UnifoLM-VLA-0

A Vision-language-Action Model for General-Purpose Manipulation 面向通用人形机器人操作的视觉-语言-动作大模型

Single Policy, Multi-Task Manipulation 单一策略多任务操作

Introduction 介绍

UnifoLM-VLA-0 is a Vision–Language–Action (VLA) large model in the UnifoLM series, designed for general-purpose humanoid robot manipulation. It goes beyond the limitations of conventional Vision–Language Models (VLMs) in physical interaction. Through continued pre-training on robot manipulation data, the model evolves from "vision-language understanding" to an "embodied brain" equipped with physical common sense.

UnifoLM-VLA-0 是 UnifoLM 系列下面向通用人形机器人操作的视觉-语言-动作(VLA)大模型。该模型旨在突破传统 VLM 在物理交互中的局限,通过在机器人操作数据上的继续预训练,实现了从通用"图文理解"向具备物理常识的"具身大脑"的进化。

Spatial Semantic Enhancement 空间语义增强

To address the requirements for instruction comprehension and spatial understanding in manipulation tasks, the model deeply integrates textual instructions with 2D/3D spatial details through continued pre-training, substantially strengthening its spatial perception and geometric understanding capabilities. 针对操作类任务中对指令理解与空间感知的高要求,模型通过继续预训练深度融合了文本指令与2D/3D空间细节,增强了模型的空间感知能力。

Manipulation Generalization 通用操作泛化

By leveraging full dynamics prediction data, the model achieves strong generalization across diverse manipulation tasks. In real-robot validation, it can complete 12 categories of complex manipulation tasks with high quality using only a single policy. 构建了全链路动力学预测数据,模型具备更好的任务泛化性。
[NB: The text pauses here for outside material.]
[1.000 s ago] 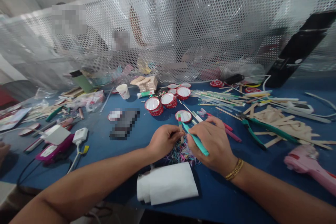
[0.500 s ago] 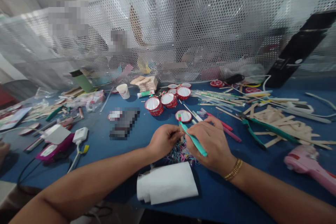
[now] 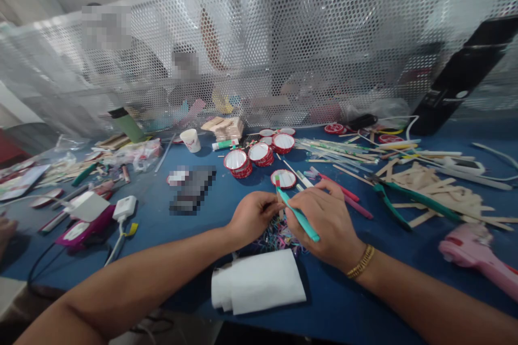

在真机验证中,仅需单一策略即可高质量完成 12 类复杂的操作任务。

Approach 方法

Model Overview 模型概览

Building on the open-source Qwen2.5-VL-7B backbone, we perform continued pre-training using a multi-task dataset that spans both robotic and general-purpose scenarios. The dataset integrates diverse supervision signals, including 2D detection and segmentation, hierarchical task decomposition, 3D object detection, spatial reasoning, and trajectory prediction. This multi-dimensional training setup substantially strengthens the model's alignment between geometric space and semantic logic.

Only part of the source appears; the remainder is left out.